Research Papers

Lactoferrin for Iron-deficiency Anemia in Children with Inflammatory Bowel Disease: A Clinical Trial

Summary: For children with inflammatory bowel disease (IBD), iron-deficiency anemia is considered the most common complication and it impacts neurodevelopment, quality of life and physical growth. Iron-deficiency anemia in IBD is also correlated with gastrointestinal bleeding, mucosal inflammation and decreased iron absorption. Inadequate iron intake can sometimes be due to dietary restriction that is necessary to manage symptoms of IBD, as well as poor appetite. Iron deficiency anemia in children is commonly treated with oral and intravenous iron, however, children are historically found to be non compliant with oral iron supplements due to associated abdominal pain and nausea.
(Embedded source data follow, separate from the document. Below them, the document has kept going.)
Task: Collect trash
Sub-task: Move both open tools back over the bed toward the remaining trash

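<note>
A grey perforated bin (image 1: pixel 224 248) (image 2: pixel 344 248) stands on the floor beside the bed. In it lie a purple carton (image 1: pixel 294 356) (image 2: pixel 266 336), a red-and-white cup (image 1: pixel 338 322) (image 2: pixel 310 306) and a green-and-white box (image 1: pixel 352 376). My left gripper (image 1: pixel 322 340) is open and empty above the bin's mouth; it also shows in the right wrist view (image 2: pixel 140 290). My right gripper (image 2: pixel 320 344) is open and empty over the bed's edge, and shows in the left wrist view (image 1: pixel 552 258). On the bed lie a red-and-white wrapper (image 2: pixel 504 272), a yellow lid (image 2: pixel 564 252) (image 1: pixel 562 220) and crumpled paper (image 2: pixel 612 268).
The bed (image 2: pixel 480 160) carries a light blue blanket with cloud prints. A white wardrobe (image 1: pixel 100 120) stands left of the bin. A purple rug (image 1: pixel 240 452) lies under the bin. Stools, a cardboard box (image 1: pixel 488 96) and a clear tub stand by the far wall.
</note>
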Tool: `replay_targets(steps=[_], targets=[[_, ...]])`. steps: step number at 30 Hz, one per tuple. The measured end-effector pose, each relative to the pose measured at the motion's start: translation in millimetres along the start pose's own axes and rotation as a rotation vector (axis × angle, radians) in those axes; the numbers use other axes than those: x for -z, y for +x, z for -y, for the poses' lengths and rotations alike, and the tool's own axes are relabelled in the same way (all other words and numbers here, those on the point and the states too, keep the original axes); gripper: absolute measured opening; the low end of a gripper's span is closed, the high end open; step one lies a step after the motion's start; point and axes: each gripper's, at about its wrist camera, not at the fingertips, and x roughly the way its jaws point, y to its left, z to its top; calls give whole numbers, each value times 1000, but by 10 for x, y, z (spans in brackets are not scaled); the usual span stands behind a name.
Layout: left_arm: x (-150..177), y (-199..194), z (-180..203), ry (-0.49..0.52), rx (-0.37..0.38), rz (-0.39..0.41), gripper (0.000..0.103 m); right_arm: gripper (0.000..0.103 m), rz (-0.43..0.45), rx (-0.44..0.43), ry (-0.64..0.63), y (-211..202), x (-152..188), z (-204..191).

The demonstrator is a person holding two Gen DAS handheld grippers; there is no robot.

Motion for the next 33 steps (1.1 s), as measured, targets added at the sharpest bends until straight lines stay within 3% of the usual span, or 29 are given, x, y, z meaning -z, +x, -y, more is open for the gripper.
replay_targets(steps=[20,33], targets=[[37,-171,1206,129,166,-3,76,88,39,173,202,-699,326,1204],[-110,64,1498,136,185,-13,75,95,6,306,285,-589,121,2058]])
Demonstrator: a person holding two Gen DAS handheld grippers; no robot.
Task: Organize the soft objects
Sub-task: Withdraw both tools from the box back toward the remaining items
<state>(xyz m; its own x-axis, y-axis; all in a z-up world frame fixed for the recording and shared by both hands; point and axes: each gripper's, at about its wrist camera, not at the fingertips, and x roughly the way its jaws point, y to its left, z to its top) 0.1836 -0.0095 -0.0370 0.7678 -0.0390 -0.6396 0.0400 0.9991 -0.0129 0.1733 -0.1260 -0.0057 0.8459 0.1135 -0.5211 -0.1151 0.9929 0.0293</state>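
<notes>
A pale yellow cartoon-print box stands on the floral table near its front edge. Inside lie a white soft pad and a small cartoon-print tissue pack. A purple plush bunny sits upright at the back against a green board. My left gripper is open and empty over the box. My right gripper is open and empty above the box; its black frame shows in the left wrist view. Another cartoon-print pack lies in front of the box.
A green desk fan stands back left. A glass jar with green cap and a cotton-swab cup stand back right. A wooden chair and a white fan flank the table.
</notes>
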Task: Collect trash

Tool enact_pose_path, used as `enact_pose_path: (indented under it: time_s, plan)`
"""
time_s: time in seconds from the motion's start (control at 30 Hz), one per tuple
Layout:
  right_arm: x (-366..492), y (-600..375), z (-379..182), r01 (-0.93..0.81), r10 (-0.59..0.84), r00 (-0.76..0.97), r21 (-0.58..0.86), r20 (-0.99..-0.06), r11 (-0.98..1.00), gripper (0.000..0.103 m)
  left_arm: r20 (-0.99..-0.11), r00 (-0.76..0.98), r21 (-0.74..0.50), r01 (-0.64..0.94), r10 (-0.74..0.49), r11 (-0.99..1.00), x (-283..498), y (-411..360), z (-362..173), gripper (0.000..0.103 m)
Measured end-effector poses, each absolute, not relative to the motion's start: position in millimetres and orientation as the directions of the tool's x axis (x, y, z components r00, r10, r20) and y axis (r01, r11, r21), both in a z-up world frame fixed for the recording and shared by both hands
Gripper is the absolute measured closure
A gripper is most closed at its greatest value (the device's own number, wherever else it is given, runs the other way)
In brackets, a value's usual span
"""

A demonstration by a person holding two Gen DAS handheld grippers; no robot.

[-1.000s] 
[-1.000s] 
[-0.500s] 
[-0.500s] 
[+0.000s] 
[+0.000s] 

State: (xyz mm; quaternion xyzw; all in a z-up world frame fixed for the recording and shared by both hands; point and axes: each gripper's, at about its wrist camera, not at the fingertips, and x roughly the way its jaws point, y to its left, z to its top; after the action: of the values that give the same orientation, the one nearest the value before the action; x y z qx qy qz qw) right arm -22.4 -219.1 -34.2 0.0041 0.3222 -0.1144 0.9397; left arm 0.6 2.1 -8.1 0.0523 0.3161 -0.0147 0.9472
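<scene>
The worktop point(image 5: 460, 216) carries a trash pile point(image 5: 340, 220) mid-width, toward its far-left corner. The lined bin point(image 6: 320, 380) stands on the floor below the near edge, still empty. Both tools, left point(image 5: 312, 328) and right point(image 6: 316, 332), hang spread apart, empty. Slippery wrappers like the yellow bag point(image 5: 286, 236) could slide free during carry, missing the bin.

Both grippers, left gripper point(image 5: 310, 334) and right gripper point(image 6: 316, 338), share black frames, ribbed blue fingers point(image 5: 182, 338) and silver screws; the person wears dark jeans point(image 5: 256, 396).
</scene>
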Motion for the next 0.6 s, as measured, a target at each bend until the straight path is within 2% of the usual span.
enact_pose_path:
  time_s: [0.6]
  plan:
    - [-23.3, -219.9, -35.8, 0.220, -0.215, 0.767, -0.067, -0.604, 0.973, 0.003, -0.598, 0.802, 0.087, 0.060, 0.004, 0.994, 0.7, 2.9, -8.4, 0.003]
Several studies have compared the efficacy of iron supplementation, including lactoferrin in neonates and has found that it is effective with little to no gastrointestinal side effects. Lactoferrin is an iron-binding glycoprotein that has shown to modulate inflammation, immunity and improve iron absorption. Lactoferrin has also been documented as an effective therapy in the treatment of iron-deficiency anemia in both adults and paediatrics, however the role of lactoferrin in the treatment of IBD-related iron-deficiency anemia has not been examined. Therefore, the aim of this randomised controlled trial was to analyse the efficacy of lactoferrin compared with oral ferrous sulfate in the treatment of iron-deficiency anemia in children with IBD. This study was conducted on children with IBD-related iron-deficiency anemia. 46 children with IBD as well as iron-deficiency anemia received ferrous sulfate in a dose of 6 mg/kg/day for 3 months and 46 children also with IBD and iron-deficiency anemia received bovine lactoferrin at a dose of 100 mg/day for 3 months. Lactoferrin significantly increased hemoglobin, serum iron, transferrin saturation and serum ferritin compared to ferrous sulfate, with fewer side effects. Lactoferrin also enhances the uptake of iron. A finding such as this is of pivotal importance, given that compliance to iron supplementation in children is so low, yet the impact of iron-deficiency anemia is so catastrophic to human health.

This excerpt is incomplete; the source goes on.